Direito real de habitação e o princípio da concentração no Registro de Imóveis

Muito se discute acerca da exigência ou não do registro do Direito Real de habitação na matrícula do imóvel, a fim de garantir publicidade e segurança nas transações imobiliárias, especialmente diante do princípio da concentração dos atos na matrícula.

O direito real de habitação, previsto no artigo 1.831 do Código Civil e artigo 7o, parágrafo único, da Lei 9.278/96, é um direito garantido por Lei ao cônjuge ou companheiro sobrevivente, independentemente do regime de bens, de permanecer residindo no imóvel de residência do casal após o falecimento do outro cônjuge/companheiro.

Trata-se de um direito real sobre coisa alheia de gozo e fruição e, portanto, coexistem sobre o mesmo imóvel dois direitos reais de titulares distintos: aquele que possui a propriedade do bem e aquele beneficiário do direito real de habitação. Nada impede, obviamente, que o beneficiário do direito real de habitação também seja proprietário do imóvel em condomínio com os demais herdeiros.

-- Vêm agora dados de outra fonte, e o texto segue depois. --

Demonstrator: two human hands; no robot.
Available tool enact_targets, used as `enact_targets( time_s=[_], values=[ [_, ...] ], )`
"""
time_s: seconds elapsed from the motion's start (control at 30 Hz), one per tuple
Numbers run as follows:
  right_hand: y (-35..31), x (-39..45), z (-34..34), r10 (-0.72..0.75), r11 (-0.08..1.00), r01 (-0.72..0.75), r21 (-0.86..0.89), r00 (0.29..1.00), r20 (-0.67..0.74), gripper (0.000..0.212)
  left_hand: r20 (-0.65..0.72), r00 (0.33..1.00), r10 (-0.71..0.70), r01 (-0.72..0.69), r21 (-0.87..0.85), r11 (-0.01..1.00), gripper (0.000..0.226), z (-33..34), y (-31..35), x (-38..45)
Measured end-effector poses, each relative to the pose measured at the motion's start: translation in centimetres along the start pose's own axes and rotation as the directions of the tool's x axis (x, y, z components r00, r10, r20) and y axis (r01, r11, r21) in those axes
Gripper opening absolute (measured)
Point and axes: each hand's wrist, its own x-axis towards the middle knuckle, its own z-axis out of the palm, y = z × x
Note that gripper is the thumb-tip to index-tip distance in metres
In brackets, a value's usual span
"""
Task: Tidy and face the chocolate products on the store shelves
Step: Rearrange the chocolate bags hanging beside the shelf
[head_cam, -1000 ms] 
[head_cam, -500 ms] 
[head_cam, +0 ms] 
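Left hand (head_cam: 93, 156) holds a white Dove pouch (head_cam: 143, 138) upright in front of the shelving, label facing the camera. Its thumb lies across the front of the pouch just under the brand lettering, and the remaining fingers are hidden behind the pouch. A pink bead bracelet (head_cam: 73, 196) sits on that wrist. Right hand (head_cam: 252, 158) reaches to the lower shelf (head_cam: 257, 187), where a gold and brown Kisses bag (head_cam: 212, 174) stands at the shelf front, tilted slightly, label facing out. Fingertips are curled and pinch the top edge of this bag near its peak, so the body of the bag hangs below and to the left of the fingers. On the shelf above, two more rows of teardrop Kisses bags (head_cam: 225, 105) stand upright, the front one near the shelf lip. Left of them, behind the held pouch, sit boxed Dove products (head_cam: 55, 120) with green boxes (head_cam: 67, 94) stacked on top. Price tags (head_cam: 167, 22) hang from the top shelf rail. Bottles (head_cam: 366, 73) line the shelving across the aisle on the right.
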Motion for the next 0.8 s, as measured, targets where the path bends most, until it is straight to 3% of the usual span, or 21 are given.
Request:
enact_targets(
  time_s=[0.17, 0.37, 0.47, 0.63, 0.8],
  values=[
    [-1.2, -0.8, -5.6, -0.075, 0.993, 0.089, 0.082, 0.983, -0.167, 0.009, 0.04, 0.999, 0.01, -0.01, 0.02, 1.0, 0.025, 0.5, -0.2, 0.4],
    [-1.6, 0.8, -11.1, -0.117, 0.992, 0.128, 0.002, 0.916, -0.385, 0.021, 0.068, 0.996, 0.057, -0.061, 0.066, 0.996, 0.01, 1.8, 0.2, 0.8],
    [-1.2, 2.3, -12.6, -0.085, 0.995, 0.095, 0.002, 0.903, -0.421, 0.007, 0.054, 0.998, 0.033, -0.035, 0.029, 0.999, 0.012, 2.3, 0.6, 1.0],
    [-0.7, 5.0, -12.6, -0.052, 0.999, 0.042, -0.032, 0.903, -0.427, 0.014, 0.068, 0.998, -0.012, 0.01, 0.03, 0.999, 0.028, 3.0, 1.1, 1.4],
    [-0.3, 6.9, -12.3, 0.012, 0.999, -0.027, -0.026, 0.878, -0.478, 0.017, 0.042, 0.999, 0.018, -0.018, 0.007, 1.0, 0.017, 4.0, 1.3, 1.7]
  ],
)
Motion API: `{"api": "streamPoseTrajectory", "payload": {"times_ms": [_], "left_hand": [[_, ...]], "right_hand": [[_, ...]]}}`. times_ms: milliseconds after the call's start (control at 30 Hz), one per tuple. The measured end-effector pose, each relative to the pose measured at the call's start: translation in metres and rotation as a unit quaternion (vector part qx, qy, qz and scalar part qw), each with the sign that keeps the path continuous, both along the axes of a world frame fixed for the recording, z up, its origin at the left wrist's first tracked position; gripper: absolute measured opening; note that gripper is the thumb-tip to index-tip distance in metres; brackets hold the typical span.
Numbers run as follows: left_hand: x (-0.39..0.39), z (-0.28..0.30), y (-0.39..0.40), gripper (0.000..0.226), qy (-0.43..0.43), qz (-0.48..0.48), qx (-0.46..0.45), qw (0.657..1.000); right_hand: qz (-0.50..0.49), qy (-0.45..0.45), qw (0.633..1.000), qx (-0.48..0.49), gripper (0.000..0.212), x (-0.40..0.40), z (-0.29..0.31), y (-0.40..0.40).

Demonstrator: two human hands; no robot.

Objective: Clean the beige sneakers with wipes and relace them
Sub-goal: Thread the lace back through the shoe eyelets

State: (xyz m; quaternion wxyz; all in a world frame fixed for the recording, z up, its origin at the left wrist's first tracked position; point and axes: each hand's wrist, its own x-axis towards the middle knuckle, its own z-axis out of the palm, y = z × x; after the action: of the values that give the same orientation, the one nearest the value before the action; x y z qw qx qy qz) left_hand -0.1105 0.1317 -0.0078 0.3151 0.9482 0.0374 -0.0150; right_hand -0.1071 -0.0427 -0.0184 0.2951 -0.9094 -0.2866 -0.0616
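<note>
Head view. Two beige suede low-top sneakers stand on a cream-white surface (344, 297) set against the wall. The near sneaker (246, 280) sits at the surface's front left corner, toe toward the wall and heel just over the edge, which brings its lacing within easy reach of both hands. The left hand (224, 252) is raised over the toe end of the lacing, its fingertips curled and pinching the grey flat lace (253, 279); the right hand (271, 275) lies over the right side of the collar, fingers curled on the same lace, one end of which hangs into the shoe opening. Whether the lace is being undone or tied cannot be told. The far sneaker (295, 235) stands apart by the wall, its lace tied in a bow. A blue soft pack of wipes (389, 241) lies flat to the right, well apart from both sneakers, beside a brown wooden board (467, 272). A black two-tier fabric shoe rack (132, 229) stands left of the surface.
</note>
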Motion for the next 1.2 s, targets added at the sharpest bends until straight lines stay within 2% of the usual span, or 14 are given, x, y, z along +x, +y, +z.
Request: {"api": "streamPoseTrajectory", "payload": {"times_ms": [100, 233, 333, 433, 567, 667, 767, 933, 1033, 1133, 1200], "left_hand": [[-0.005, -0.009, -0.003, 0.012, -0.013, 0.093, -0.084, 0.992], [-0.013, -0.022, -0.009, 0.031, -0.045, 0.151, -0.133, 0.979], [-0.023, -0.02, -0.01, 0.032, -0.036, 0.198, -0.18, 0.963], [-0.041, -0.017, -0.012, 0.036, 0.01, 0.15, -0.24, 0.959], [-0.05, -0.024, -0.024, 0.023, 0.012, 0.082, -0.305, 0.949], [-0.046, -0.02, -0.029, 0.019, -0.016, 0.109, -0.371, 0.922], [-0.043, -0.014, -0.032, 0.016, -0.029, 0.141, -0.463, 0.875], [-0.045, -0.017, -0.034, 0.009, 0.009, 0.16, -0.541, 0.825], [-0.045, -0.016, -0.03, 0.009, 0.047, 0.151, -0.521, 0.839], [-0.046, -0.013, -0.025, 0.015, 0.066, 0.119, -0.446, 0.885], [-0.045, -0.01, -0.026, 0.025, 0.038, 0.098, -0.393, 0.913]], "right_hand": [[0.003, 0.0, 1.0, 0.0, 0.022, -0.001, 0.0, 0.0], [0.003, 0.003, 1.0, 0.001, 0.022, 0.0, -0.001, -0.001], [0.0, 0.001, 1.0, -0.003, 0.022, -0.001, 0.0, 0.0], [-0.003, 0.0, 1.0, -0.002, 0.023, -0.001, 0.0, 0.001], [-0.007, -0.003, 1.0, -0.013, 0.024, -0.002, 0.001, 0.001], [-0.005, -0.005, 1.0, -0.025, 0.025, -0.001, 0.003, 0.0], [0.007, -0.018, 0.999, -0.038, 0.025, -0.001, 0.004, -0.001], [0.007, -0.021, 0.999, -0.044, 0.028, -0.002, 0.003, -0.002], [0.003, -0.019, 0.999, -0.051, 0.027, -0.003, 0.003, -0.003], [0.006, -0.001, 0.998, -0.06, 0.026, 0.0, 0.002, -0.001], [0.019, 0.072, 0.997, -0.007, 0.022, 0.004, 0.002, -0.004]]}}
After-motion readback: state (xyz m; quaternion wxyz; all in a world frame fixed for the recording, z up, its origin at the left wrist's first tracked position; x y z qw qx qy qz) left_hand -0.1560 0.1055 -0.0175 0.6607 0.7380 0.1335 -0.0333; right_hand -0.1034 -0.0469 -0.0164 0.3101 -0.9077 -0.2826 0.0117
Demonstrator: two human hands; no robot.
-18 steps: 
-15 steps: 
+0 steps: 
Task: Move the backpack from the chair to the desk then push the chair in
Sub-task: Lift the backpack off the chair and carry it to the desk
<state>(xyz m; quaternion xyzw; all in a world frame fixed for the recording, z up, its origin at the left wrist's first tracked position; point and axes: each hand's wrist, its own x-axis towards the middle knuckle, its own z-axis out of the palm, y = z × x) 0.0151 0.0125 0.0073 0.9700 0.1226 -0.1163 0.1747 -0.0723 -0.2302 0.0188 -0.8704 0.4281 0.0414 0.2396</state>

Esse direito real de habitação, conforme já reconhecido em julgados do Superior Tribunal de Justiça, decorre de imposição legal e tem natureza vitalícia e personalíssima, o que significa que o cônjuge ou companheiro sobrevivente pode permanecer no imóvel até a sua morte. Esse caráter vitalício garante ao beneficiário o direito de continuar habitando o imóvel ainda que seja alienado a terceiros. Aqui está, portanto, a grande problemática da não inscrição desse direito real de habitação na matrícula do imóvel.

Por tratar-se de um direito real ex vi legis, ele nasce automaticamente com a abertura da sucessão e é conferido a favor do cônjuge/companheiro sobrevivente, independentemente, para sua instituição, de ato lavrado e previsto em partilha de bens. Devido a sua natureza, o Superior Tribunal de Justiça já decidiu que para produzir efeitos é desnecessária a sua inscrição no cartório de registro de imóveis1.

Além disso, da leitura restrita do Artigo 167, I, item 7, da Lei 6.015/732, verifica-se que não se submete ao registro o direito real de habitação proveniente do direito de família. Portanto, em uma primeira análise, não há qualquer exigência de que esse direito conste na matrícula do imóvel.

Contudo, essa interpretação literal da Lei vem perdendo espaço frente ao princípio da concentração dos atos na matrícula. Segundo o registrador João Pedro Lamana Paiva: “O princípio da concentração propugna que nenhum fato jurígeno ou ato jurídico que diga respeito à situação jurídica de um imóvel ou às mutações subjetivas que possa vir a sofrer podem ficar indiferentes ao registro/averbação na respectiva matrícula imobiliária. A matrícula (fólio real), em substituição às inscrições de cunho pessoal e cronológico, deve ser tão completa que dispense diligências outras até criar-se a cultura da segurança jurídica […] nada referente ao imóvel deve ficar alheio à matrícula3.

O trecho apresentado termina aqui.